Confusion on the directions

Tell us what’s happening:
Describe your issue in detail here.
nextInLine([2], 1) should return 2

  **Your code so far**

Shouldn’t the nextInLine([2], 1) return 3?
the number 2 refers to the third object or array right?


function nextInLine(arr, item) {
// Only change code below this line
arr.push(item);
return arr.shift([]);
// Only change code above this line
}

// Setup
const testArr = [1, 2, 3, 4, 5];

// Display code
console.log("Before: " + JSON.stringify(testArr));
console.log(nextInLine(testArr, 6));
console.log("After: " + JSON.stringify(testArr));
  **Your browser information:**

User Agent is: Mozilla/5.0 (Windows NT 10.0; Win64; x64; rv:96.0) Gecko/20100101 Firefox/96.0

Challenge: Stand in Line

Link to the challenge:

It can’t return 3

The nextInLine function should then return the element that was removed.

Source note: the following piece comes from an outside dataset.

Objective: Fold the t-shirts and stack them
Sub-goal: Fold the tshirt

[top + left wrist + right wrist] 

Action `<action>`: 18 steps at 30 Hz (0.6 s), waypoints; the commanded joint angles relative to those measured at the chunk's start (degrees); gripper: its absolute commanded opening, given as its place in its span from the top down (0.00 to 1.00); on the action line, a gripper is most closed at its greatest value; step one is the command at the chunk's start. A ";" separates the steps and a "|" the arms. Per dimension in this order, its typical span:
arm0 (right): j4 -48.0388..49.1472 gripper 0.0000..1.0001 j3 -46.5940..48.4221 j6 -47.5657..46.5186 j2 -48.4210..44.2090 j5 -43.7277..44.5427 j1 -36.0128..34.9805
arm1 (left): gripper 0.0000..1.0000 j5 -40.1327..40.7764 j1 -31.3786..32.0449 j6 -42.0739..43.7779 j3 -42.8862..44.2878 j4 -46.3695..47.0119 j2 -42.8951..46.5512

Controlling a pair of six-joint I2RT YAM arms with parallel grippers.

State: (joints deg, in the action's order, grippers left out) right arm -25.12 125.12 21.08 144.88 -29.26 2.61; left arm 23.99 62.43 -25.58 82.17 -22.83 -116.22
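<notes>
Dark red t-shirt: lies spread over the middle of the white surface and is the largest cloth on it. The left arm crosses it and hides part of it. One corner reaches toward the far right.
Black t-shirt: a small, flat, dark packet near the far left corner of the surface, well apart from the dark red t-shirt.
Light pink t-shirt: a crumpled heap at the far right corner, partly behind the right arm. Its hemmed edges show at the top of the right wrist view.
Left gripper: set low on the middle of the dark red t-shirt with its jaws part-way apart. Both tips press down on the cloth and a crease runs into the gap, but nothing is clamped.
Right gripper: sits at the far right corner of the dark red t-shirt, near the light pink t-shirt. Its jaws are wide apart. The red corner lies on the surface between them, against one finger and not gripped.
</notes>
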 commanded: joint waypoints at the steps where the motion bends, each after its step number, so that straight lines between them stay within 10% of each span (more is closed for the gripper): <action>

for nextInLine([2], 1), 3 isn’t in that array, so its not possible to remove it from the array.

I still don’t understand, nextInLine is a function.
it is adding and removing from testArr.
testArr has 1-5 in it,
moving from 0, 2 is the third item on the list, which would be 3.
I’m not understanding my faulty logic.

This is not true. It is using whatever array is passed in as the arr argument.

So, nextInLine([2], 1) says, “use the arr = [2], add the item = 1 to the end of the arr, remove the first element of the arr, and return the removed element”

Ok, I was reading it wrong, I didn’t realize it was pulling 1 and selecting from 2.
Thank you.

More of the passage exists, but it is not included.